Botte e violenze all'arrivo ad Ashdod, fascette strette ai polsi, inginocchiamenti al sole, privazione del sonno, viaggio al freddo con l'aria condizionata accesa. Poi, nel carcere di Ketziot, celle sovraffollate, acqua "rancida" da bere e perfino schegge di metallo nel pane.
Questo è il trattamento, secondo l'attivista barese Tony La Piccirella, che i militari israeliani avrebbero riservato ai membri della Global Sumud Flotilla fermati a inizio ottobre. Lo skipper ha messo tutto nero su bianco in diciassette pagine di esposto depositato ieri in procura a Roma tramite il suo legale, Flavio Rossi Albertini, che difende anche l'anarchico Alfredo Cospito.
L'attivista barese La Piccirella aveva già partecipato a una prima spedizione contro il blocco navale, a luglio: era a bordo della nave Handala della Freedom Flotilla.
Anche dopo quell'esperienza, finita quando l'imbarcazione era stata abbordata dai militari israeliani il 26 luglio, aveva scelto di denunciare l'accaduto, ipotizzando nell'esposto sempre depositato alla procura di Roma dal suo legale a fine settembre che Israele (che nega abusi e violenze) fosse responsabile di sequestro di persona aggravato. Ora, però, c'è una novità che il primo esposto non conteneva.

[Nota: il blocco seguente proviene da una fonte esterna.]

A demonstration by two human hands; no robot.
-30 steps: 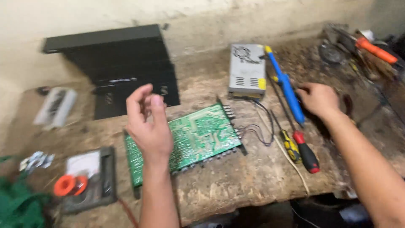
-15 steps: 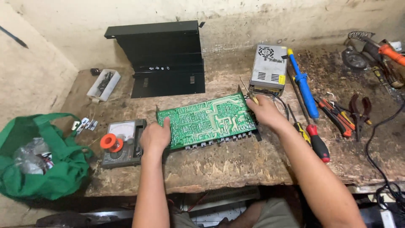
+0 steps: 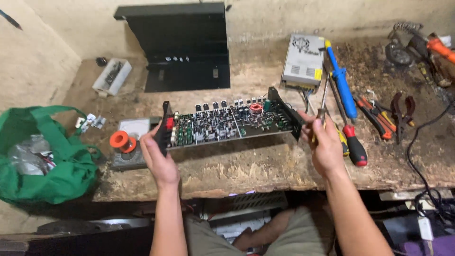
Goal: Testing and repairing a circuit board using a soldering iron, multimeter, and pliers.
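Now left hand [image 3: 160, 159] and right hand [image 3: 326, 144] each clasping circuit board [image 3: 227, 124] ends, component side up

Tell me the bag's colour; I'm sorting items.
Green; the bag shows best in the head view, at left.

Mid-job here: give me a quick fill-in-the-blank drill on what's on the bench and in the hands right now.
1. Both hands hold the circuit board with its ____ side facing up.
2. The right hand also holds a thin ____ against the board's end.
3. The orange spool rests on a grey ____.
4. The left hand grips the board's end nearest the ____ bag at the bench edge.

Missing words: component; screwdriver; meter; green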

Perché la nuova denuncia di La Piccirella non si limita più a descrivere i maltrattamenti che avrebbe subito dopo l'abbordaggio da parte delle forze israeliane: l'attivista barese, stavolta, chiede ai magistrati capitolini anche di accertare "eventuali responsabilità del governo italiano". Che potrebbe, ipotizza, essersi "sottratto all'obbligo giuridico di proteggere i propri cittadini".
Una teoria cara alla sinistra che, già nelle scorse settimane, aveva messo nel mirino l'esecutivo, indicando Meloni, Crosetto e Tajani "corresponsabili del genocidio" in una denuncia presentata alla Corte penale internazionale. Mentre, parallelamente, una pioggia di denunce in procura ipotizzava la stessa "omissione" indicata nell'esposto di La Piccirella, ossia la mancata tutela degli italiani, realizzata plasticamente dal dietro-front della fregata "Alpino" della nostra Marina.

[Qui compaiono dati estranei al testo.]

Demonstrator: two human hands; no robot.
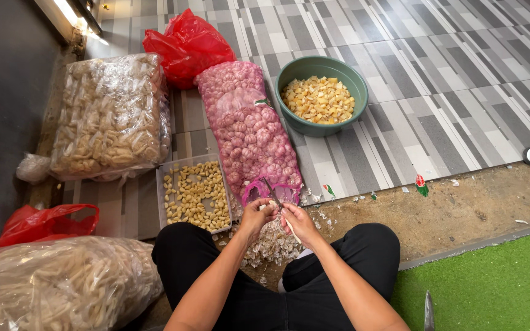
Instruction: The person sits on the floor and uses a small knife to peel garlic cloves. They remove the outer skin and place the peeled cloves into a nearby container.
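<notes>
Two clear bags of pale goods, one by the wall (111, 116) and one cut off at the lower left (56, 285), dwarf the pink net sack of garlic (249, 132), the red bag (186, 46) half hidden behind it, and the green bowl (321, 93). Both grips are closed: left hand (257, 216) on a small garlic piece (265, 207), hard to make out, right hand (300, 222) on a thin blade (272, 190), above the peel heap (272, 244).

2 clear plastic sacks (113, 116) at left, a pink mesh sack (249, 132) centre, red bags (186, 46) behind — all soft, bulging.
</notes>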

Insomma, essere l'unico Paese che ha mandato una nave a scortare la Flotilla nel Mediterraneo come deterrente per i droni israeliani che a settembre avevano "attenzionato" la spedizione già poco dopo la partenza diventa paradossalmente per l'Italia e per il suo governo un punto di demerito, oltre che la chiave per accusare Palazzo Chigi di complicità con quanto accaduto quando il blocco navale israeliano ha intercettato le imbarcazioni della Gsf.
Eppure il ministro dela Difesa Crosetto lo aveva chiarito subito: la presenza della nave non era "in funzione di scorta", ma aveva lo scopo di fare da dissuasore contro azioni violente, e in nessun caso la Alpino avrebbe accompagnato le imbarcazioni nel tentativo di forzare il blocco israeliano intorno a Gaza.
Sembra quindi paradossale che a luglio l'attivista barese, pur avendo vissuto la stessa spiacevole esperienza, dall'abbordaggio al rimpatrio, non avesse individuato "colpe" per l'Italia e per il suo governo, limitandosi a rivendicare l'illegittimità dell'abbordaggio israeliano, in quanto avvenuto in acque internazionali.
E alla presidente del Consiglio Griogia Meloni, che per garantire la sicurezza della Gsf aveva suggerito di proseguire con metodi alternativi nella distribuzione degli aiuti piuttosto che insistere nel forzare il blocco, lo skipper aveva replicato così: "Non riteniamo queste alternative valide e rimaniamo sulla nostra rotta verso Gaza".
Proposta del governo rispedita al mittente. Salvo, ora, chiamare in causa proprio Palazzo Chigi. Sulla falsariga di quanto già fatto, tra gli altri, dai leader di Rifondazione e Sinistra italiana, per motivi più politici che giudiziari.